● **WHAT YOU HAVE TO DO**
Write out all the data again, exactly as it stands.

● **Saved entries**
▬▬▬▬▬▬▬▬▬▬

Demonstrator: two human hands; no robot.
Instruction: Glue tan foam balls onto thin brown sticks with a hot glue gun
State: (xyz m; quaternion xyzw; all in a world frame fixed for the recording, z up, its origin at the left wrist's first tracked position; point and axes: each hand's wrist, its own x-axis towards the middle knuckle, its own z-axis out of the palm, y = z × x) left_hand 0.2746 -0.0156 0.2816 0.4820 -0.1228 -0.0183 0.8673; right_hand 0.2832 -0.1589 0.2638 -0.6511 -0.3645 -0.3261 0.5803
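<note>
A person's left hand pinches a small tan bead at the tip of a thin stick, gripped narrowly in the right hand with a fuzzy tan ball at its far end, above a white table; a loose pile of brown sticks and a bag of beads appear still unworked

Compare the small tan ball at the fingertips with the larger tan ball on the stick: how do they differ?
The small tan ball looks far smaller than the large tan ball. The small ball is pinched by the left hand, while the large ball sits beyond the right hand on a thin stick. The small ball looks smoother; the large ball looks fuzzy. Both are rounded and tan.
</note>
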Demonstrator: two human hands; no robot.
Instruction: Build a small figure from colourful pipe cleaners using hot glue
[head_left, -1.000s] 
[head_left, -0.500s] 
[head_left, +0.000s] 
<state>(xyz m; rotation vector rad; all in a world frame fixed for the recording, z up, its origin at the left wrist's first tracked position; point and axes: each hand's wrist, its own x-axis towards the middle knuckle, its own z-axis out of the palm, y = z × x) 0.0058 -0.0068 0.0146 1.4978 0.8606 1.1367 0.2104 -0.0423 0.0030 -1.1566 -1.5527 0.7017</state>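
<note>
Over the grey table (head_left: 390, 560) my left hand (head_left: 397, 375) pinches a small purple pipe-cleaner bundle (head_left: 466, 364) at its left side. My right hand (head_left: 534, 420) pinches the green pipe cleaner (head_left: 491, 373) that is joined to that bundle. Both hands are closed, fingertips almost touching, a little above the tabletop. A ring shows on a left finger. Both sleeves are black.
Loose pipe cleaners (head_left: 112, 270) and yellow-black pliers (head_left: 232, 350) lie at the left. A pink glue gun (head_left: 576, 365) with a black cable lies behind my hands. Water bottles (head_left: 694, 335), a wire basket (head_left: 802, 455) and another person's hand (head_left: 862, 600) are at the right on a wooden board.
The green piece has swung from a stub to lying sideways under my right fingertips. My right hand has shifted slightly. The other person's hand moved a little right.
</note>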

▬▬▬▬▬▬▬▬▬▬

● **COMPLETED EXERCISE**
Demonstrator: two human hands; no robot.
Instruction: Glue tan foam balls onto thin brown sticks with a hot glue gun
State: (xyz m; quaternion xyzw; all in a world frame fixed for the recording, z up, its origin at the left wrist's first tracked position; point and axes: each hand's wrist, its own x-axis towards the middle knuckle, its own z-axis out of the palm, y = z × x) left_hand 0.2746 -0.0156 0.2816 0.4820 -0.1228 -0.0183 0.8673; right_hand 0.2832 -0.1589 0.2638 -0.6511 -0.3645 -0.3261 0.5803
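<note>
A person's left hand pinches a small tan bead at the tip of a thin stick, gripped narrowly in the right hand with a fuzzy tan ball at its far end, above a white table; a loose pile of brown sticks and a bag of beads appear still unworked

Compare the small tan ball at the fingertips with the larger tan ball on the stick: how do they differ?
The small tan ball looks far smaller than the large tan ball. The small ball is pinched by the left hand, while the large ball sits beyond the right hand on a thin stick. The small ball looks smoother; the large ball looks fuzzy. Both are rounded and tan.
</note>
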Demonstrator: two human hands; no robot.
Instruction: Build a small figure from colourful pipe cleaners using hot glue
[head_left, -1.000s] 
[head_left, -0.500s] 
[head_left, +0.000s] 
<state>(xyz m; rotation vector rad; all in a world frame fixed for the recording, z up, its origin at the left wrist's first tracked position; point and axes: each hand's wrist, its own x-axis towards the middle knuckle, its own z-axis out of the palm, y = z × x) 0.0058 -0.0068 0.0146 1.4978 0.8606 1.1367 0.2104 -0.0423 0.0030 -1.1566 -1.5527 0.7017</state>
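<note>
Over the grey table (head_left: 390, 560) my left hand (head_left: 397, 375) pinches a small purple pipe-cleaner bundle (head_left: 466, 364) at its left side. My right hand (head_left: 534, 420) pinches the green pipe cleaner (head_left: 491, 373) that is joined to that bundle. Both hands are closed, fingertips almost touching, a little above the tabletop. A ring shows on a left finger. Both sleeves are black.
Loose pipe cleaners (head_left: 112, 270) and yellow-black pliers (head_left: 232, 350) lie at the left. A pink glue gun (head_left: 576, 365) with a black cable lies behind my hands. Water bottles (head_left: 694, 335), a wire basket (head_left: 802, 455) and another person's hand (head_left: 862, 600) are at the right on a wooden board.
The green piece has swung from a stub to lying sideways under my right fingertips. My right hand has shifted slightly. The other person's hand moved a little right.
</note>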

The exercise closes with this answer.